◆ DATASET RECORDS:
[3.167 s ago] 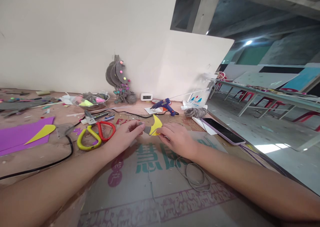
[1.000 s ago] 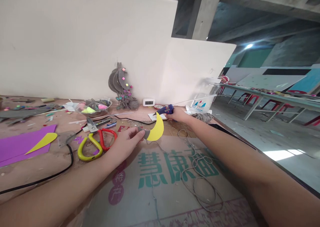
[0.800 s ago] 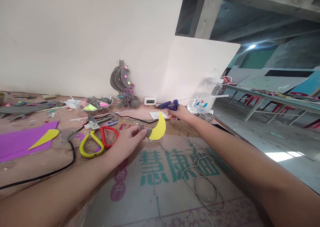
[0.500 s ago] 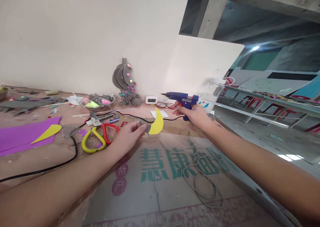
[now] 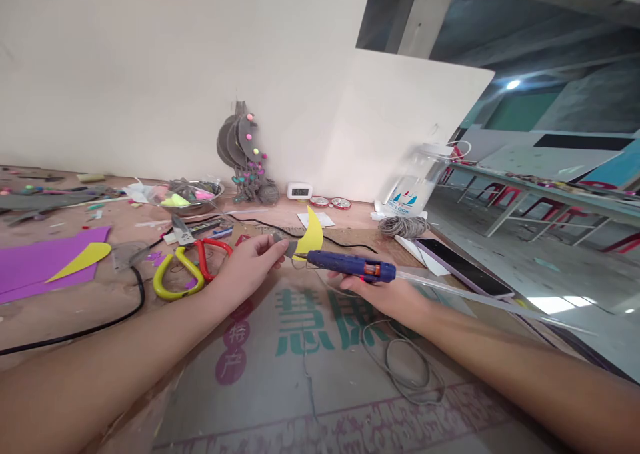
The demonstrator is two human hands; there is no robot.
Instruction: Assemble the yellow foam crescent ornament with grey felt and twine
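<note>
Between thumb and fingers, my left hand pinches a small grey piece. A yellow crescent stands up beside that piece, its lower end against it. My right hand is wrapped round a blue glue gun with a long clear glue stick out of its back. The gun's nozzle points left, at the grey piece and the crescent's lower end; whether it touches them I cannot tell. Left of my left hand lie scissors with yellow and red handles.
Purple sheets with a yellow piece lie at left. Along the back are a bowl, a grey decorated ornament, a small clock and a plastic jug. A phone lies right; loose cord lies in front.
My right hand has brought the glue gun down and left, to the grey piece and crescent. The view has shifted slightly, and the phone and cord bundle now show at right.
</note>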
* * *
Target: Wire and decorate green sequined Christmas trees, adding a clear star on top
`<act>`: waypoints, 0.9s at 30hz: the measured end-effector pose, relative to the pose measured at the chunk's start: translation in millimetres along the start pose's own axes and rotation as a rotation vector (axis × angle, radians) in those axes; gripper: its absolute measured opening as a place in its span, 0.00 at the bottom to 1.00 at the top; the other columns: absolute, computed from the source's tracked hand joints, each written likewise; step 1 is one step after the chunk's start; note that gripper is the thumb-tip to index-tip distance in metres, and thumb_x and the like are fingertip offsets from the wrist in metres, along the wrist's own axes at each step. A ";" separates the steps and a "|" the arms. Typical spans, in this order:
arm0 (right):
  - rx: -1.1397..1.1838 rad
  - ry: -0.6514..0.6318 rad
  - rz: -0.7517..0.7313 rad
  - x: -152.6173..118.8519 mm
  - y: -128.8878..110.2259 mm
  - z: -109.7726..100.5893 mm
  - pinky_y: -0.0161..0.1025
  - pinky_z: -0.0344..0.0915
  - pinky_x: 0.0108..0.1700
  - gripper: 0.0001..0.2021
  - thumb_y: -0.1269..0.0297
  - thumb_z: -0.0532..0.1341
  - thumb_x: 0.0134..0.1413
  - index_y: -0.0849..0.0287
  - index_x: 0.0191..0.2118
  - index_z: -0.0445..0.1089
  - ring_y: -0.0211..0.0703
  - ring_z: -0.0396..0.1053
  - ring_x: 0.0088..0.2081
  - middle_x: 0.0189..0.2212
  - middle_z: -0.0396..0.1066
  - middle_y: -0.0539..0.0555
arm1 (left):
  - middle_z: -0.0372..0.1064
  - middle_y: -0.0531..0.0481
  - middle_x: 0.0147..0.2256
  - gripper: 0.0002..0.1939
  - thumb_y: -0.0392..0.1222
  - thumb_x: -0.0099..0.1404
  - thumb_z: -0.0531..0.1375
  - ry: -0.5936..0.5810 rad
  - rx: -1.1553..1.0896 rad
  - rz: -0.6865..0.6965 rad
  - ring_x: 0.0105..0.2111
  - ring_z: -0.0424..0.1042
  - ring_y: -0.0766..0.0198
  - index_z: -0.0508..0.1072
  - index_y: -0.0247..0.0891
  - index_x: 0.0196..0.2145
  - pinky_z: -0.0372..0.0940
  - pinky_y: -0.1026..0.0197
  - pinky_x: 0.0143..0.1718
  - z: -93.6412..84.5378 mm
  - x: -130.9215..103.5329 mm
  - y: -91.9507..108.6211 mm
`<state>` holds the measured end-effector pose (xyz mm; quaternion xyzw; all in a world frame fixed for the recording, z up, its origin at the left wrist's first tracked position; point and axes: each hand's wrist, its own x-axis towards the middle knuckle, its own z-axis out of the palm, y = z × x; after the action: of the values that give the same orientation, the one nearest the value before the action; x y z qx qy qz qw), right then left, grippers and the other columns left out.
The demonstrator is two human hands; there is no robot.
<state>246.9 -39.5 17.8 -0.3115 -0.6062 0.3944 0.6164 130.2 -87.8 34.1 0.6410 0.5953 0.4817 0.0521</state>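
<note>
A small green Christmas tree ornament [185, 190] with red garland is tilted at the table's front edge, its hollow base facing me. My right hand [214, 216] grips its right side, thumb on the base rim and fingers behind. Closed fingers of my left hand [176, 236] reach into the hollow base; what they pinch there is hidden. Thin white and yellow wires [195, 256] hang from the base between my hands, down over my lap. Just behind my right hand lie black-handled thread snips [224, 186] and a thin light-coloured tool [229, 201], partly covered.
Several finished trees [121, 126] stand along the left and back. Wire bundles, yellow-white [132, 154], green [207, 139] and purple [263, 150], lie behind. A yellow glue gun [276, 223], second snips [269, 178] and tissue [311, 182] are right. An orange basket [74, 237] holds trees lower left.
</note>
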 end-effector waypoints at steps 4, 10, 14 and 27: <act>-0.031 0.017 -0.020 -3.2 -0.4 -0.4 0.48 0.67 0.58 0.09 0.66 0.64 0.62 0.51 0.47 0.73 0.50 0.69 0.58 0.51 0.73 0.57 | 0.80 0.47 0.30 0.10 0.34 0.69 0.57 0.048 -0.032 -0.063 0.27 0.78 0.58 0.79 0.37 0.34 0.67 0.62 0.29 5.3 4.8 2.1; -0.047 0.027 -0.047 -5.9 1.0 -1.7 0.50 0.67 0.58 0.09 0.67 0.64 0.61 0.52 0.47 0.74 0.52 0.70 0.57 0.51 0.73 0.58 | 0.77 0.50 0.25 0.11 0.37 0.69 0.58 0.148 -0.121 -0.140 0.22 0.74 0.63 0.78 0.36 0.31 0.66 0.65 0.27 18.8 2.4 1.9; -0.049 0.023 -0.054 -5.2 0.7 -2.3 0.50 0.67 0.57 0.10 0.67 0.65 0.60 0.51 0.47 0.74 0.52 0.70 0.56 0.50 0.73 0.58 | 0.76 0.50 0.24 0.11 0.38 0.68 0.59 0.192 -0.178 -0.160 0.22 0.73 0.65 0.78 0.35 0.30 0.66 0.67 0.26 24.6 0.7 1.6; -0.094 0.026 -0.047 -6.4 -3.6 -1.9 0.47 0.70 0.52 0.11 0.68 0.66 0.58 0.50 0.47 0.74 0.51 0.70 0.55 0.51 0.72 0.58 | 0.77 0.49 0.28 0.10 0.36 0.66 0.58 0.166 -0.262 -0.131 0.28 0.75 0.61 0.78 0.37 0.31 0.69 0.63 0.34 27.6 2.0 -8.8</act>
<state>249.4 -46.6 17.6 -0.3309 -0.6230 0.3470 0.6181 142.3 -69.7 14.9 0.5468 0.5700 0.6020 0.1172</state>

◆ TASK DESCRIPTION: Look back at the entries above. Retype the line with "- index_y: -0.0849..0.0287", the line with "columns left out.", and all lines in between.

◆ OUTPUT OF THE TASK:
  - index_y: -0.0849..0.0287
  - index_x: 0.0191..0.2118
  - index_z: -0.0445..0.1089
  - ring_y: -0.0211..0.0703
  - ring_z: -0.0396..0.1053
  - ring_x: 0.0088..0.2081
  - middle_x: 0.0189..0.2212
  - middle_z: -0.0396..0.1066
  - middle_y: -0.0539..0.0555
arm1 (left):
  - middle_z: -0.0372..0.1064
  - middle_y: -0.0531..0.0481
  - middle_x: 0.0147..0.2256
  - gripper: 0.0002..0.1939
  - thumb_y: -0.0392..0.1222
  - thumb_x: -0.0099..0.1404
  - thumb_z: -0.0531..0.1375
  - ry: -0.5936..0.5810 rad
  - rx: -1.1553..1.0896 rad
  - rz: -0.6865..0.6965 rad
  - ring_x: 0.0105..0.2111
  - ring_z: -0.0424..0.1042
  - ring_y: -0.0766..0.0198
  - index_z: -0.0508..0.1072
  - index_y: -0.0247..0.0891
  - index_x: 0.0196..0.2145
  - pinky_z: -0.0372..0.0940
  - pinky_y: -0.1026..0.0197
  - pinky_x: 0.0143..0.1718
  - z: -93.6412..84.5378 mm
  - x: -130.9215..103.5329 mm
  - y: -91.9507..108.6211 mm
`<state>` holds the measured end-effector pose (xyz mm; quaternion xyzw; all in a world frame fixed for the recording, z up, its origin at the left wrist's first tracked position; point and axes: each hand's wrist, its own x-axis towards the middle knuckle, its own z-axis out of the palm, y = z × x; after the action: of the values that give the same orientation, the one nearest the value before the action; x y z qx qy qz qw), right then left, grippers and the other columns left out.

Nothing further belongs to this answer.